# Deathwatch: The Dangers On Logus Prime (action)



## PlagueMarineXenon (Jun 30, 2012)

The light cruiser, _Vengeance of Petronius, _sat anchored in orbit above Logus Prime, it's deadly payload of some of the finest the Imperium had to offer waiting to be disgorged upon the world below. The cruiser, while not the largest in its class, still had a fair amount of room, each marine assigned to their own quarters, 15'x15' rooms clad in the dull metal of the ceramite hull. Within each room was a chest, locker, and what could be called a bed. Rather, it was more or less a metal slab that seemed more at home in an operating room then in the dorm of a mighty warrior of the Imperium. Regardless, the space marines needed little rest and much of their time would be spent planteside anyways. Each marine would have a small contingent of serfs that would tend to their armor and weapons if needed. One other piece of equipment adorned the walls in the rooms. A small monitor which burst to life, a single green line over a black background that shifted in sync with the voice that came through. "Space marines, assemble at the holo-deck immediately." The voice was deep and commanding, the authority in it final and without question. 

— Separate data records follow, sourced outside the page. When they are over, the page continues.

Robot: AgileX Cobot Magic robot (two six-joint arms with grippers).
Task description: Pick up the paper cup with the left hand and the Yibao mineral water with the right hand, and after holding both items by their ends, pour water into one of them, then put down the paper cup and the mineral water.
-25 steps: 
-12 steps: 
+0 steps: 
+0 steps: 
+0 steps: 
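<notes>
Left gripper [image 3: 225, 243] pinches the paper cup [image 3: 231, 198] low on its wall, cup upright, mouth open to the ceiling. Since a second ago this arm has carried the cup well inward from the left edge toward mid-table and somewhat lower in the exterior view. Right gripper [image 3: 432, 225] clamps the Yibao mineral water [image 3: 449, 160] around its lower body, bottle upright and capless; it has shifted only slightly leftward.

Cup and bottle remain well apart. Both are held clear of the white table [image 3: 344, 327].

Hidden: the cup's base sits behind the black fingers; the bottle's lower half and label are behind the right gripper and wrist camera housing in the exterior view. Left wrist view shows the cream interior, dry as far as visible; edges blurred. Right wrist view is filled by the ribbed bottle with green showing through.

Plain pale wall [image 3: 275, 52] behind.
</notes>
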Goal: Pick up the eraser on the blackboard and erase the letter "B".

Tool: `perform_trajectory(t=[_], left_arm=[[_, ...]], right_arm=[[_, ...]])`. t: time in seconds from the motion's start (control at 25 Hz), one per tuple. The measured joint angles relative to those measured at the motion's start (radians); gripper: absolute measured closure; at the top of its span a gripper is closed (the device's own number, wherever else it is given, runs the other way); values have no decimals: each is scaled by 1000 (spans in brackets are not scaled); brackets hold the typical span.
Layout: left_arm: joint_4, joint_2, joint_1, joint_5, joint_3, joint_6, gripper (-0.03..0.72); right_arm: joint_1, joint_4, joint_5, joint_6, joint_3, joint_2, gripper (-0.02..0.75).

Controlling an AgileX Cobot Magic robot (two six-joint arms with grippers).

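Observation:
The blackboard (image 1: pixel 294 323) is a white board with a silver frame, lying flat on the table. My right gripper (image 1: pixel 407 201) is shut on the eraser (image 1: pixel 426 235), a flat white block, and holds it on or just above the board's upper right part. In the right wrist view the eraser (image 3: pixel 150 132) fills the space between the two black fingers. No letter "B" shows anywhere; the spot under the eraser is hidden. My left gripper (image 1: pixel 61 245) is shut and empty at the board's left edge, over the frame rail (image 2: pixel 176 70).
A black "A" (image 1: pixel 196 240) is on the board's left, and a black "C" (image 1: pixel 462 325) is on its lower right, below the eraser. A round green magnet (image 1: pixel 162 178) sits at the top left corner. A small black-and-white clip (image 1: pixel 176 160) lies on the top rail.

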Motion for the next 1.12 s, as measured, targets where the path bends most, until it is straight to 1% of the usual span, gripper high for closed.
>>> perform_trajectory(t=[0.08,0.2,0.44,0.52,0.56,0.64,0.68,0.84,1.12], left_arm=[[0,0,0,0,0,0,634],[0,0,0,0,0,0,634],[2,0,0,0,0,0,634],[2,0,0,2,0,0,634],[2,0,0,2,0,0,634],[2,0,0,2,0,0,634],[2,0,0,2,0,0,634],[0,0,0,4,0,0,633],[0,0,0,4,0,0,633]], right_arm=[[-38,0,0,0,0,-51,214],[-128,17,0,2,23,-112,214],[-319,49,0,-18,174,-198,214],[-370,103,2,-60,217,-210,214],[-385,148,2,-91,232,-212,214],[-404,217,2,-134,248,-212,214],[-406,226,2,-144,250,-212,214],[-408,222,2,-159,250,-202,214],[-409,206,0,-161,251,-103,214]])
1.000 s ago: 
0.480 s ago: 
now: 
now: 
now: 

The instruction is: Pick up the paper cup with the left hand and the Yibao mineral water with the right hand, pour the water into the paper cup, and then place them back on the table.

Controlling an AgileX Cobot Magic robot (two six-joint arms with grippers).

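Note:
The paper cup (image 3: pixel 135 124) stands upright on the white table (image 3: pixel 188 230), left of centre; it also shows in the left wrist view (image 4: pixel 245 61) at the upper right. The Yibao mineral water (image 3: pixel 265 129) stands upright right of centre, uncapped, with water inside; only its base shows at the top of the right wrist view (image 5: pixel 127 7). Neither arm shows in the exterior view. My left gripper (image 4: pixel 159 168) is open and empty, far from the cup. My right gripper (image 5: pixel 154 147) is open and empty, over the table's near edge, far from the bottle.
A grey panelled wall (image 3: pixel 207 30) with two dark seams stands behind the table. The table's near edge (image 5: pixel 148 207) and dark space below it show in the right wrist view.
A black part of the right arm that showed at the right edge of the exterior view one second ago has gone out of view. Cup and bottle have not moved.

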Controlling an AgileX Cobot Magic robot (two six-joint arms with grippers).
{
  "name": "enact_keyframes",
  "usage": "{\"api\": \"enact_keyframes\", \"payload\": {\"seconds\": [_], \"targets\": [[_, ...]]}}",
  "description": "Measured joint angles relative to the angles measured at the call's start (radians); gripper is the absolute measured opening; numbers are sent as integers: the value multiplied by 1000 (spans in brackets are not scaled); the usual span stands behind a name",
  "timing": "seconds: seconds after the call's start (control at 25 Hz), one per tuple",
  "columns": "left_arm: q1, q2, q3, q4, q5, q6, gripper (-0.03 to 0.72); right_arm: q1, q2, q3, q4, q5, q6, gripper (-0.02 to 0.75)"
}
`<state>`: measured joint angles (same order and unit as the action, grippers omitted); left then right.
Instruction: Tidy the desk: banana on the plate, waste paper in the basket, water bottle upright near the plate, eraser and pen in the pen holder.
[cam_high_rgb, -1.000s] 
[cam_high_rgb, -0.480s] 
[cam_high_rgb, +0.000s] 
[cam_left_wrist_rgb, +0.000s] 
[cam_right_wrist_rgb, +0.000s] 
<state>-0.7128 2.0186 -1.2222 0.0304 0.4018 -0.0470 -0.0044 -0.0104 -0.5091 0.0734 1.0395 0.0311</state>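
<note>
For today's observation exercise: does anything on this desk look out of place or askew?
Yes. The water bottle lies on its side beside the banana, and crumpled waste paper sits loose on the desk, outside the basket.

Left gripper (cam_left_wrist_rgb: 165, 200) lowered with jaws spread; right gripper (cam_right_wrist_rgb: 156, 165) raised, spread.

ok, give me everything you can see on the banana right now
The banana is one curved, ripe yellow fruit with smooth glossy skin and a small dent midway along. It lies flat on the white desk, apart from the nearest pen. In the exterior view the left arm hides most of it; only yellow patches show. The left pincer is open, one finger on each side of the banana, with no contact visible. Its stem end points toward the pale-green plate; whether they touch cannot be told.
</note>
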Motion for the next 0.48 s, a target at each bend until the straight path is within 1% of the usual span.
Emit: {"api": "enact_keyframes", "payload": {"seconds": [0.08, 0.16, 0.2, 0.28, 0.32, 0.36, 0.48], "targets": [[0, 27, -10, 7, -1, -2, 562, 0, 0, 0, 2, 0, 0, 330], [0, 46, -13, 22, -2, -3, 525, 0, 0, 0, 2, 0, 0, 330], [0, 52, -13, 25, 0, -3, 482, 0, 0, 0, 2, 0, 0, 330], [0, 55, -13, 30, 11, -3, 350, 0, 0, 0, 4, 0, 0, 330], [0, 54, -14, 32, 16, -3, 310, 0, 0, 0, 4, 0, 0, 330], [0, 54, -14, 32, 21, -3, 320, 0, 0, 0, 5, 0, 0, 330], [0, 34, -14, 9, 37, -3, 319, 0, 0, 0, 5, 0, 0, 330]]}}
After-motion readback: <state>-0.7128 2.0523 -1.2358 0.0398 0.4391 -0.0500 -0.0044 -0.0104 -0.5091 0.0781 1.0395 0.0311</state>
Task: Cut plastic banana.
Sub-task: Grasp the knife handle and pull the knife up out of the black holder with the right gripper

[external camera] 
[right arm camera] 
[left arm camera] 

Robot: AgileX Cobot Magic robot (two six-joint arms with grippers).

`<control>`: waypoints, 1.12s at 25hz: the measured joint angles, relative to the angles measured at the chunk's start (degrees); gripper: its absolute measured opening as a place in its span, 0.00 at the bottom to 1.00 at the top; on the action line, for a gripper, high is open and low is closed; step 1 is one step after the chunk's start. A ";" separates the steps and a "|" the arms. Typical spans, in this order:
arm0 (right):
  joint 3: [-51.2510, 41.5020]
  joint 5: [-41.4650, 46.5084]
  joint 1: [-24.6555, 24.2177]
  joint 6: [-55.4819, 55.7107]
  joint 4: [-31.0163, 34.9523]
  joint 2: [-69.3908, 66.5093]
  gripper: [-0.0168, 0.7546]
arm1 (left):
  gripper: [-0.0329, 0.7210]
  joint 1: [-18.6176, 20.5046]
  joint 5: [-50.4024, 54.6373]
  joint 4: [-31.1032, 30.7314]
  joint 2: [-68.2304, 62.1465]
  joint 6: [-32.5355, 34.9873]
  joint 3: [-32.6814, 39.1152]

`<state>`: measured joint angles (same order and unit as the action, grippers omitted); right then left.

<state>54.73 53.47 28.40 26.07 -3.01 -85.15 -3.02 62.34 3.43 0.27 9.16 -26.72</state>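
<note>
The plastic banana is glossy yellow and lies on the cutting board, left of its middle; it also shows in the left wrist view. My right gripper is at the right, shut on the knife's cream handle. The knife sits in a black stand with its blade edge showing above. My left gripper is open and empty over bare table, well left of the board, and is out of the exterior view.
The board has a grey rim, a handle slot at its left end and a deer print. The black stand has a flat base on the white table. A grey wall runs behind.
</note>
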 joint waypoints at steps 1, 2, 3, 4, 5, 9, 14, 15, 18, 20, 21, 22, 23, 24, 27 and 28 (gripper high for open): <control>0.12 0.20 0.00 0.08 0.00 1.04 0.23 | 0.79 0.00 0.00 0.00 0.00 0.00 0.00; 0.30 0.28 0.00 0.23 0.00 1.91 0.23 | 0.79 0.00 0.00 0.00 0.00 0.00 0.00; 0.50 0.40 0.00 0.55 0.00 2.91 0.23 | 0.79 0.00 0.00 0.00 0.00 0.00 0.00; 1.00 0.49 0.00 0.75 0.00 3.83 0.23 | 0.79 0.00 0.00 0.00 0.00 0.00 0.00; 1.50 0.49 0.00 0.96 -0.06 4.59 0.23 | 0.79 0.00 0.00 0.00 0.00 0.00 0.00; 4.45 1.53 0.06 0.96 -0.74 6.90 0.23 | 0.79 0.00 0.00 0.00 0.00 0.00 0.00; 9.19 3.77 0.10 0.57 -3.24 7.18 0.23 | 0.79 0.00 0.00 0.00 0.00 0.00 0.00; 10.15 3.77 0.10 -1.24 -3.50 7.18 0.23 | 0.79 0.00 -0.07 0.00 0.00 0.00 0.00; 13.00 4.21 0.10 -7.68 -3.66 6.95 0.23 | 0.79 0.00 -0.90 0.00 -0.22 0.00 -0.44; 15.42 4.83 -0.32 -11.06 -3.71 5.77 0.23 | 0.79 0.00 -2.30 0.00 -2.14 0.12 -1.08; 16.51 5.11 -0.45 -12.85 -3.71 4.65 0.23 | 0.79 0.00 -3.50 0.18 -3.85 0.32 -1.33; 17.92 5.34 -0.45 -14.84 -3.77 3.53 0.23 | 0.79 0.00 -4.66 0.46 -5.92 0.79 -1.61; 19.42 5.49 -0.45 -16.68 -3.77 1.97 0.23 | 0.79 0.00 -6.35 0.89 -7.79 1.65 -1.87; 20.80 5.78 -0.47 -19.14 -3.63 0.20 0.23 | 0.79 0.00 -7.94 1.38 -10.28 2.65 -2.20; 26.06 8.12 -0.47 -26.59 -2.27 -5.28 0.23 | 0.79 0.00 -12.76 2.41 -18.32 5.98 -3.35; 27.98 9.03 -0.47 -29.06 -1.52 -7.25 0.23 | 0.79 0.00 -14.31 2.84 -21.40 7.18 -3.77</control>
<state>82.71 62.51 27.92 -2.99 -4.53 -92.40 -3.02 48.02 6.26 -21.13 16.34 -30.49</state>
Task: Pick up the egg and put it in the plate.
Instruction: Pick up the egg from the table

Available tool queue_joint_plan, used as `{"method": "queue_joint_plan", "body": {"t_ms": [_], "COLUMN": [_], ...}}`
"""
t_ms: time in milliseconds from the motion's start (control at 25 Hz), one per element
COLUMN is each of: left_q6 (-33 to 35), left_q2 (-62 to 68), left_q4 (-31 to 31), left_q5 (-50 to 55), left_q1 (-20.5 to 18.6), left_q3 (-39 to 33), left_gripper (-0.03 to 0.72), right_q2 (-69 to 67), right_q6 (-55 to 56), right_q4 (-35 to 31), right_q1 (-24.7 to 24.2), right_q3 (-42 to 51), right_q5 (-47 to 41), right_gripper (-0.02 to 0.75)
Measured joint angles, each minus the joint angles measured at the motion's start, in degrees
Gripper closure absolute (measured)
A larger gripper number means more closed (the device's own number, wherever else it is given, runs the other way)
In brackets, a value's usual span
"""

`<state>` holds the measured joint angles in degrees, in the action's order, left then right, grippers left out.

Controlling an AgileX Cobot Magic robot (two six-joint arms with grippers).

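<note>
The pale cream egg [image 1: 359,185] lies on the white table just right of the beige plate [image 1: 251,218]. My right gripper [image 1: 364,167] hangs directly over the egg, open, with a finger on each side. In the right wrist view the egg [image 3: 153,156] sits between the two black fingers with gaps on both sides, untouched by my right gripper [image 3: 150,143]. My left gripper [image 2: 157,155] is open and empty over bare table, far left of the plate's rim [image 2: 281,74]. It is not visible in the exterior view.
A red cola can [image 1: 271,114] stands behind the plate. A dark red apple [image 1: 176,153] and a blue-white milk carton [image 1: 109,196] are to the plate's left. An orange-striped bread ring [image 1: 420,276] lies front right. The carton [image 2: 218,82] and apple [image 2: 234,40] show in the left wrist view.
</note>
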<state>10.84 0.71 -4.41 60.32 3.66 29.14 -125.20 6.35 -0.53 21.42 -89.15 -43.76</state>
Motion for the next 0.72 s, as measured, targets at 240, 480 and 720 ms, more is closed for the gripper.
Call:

Each marine would make their way to the deck and to be greeted by the sight of the Watch Commander, his dress rather plain for someone that carried the authority to condemn entire planets. The man was of a greater build for a human but still not matching the stature of the marines that assembled around him. A scar ran from his forehead down his left eye and ended just above his chin, leaving him with only one good eye with which he took in those that assembled before him. "Marines, two standard terran months ago we had picked up a signal emitting from the planet we now orbit." A gloved hand emerged from behind his back where the commander had been clasping them, working the dials of the hologram projector, the lights fading and a green-blue glow filling the room as a replica of Logus Prime now shown before them. A red circle outlined the area where it was suspected the signal was originating from. "Logus Prime was thought to be uninhabited as the resources from this world were sucked dry long ago. As you can see, mostly what remains is deserts of rusted dust and ruins of the colonies that once scattered across the planet. We have been unable to decipher the meaning of the signal, just that it is not of Imperium origin and appears to be emitting from this site here." The commander spoke as a finger pointed to the red circle. Upon doing so the image enhanced and gave an orbital view of an area about five kilometers across.

The terrain was just as the commander had described, sweeping sands of rusted dust swirled around dilapidated ruins of various structures, most just shells and framework of what they once were, the sands and time having worked their endless labor of degradation upon them. The voice of the commander seemed to contain a hint of secrecy, that he knew something he was not disclosing to the marines, but it would not be their place to question him. "You will be inserted by Thunderhawk here," pointing to a flat pad of medal that looked like it once belonged to the warehouse that shipped resources off world, "and you will make your way towards the signal by foot." Tracing a finger closer to the center of the red circle, it was apparent that the image was hazed and unclear, more than likely a result of whatever was generating the signal. 

"While you all have great experience in battle and each in your own right are a deadly weapon, you will act as one, setting aside the differences between your chapters. Brother-mentor Corbulo will lead and his authority is superseded only by my own. You are to secure whatever technology is generating this signal and failing that it must be destroyed as to not fall into the hands of others. Gather your gear, deployment is in three hours." And at that the commander flipped off the hologram, the lights on the deck returning to their normal, yet still dim, status. The orders had been clear and concise, leaving no room for question as to what should be done. 

The watch commander gestured towards Brother-mentor Corbulo to come closer. "Having read over the intelligence about you, it seems you would be a moulder of the future of your chapter. While you may know a great deal, there are alien horrors beyond reckoning. Many I have seen first hand and this ship contains a library documenting vast amounts of knowledge of such things. Should you secure this technology for me, I will grant you access to the library. From what I gather, such knowledge would be of the utmost value to you and your chapter. Should you fail....", a sly grin spreading across that scared face, letting the thought trail and leaving the marine to his own thoughts on the subject. 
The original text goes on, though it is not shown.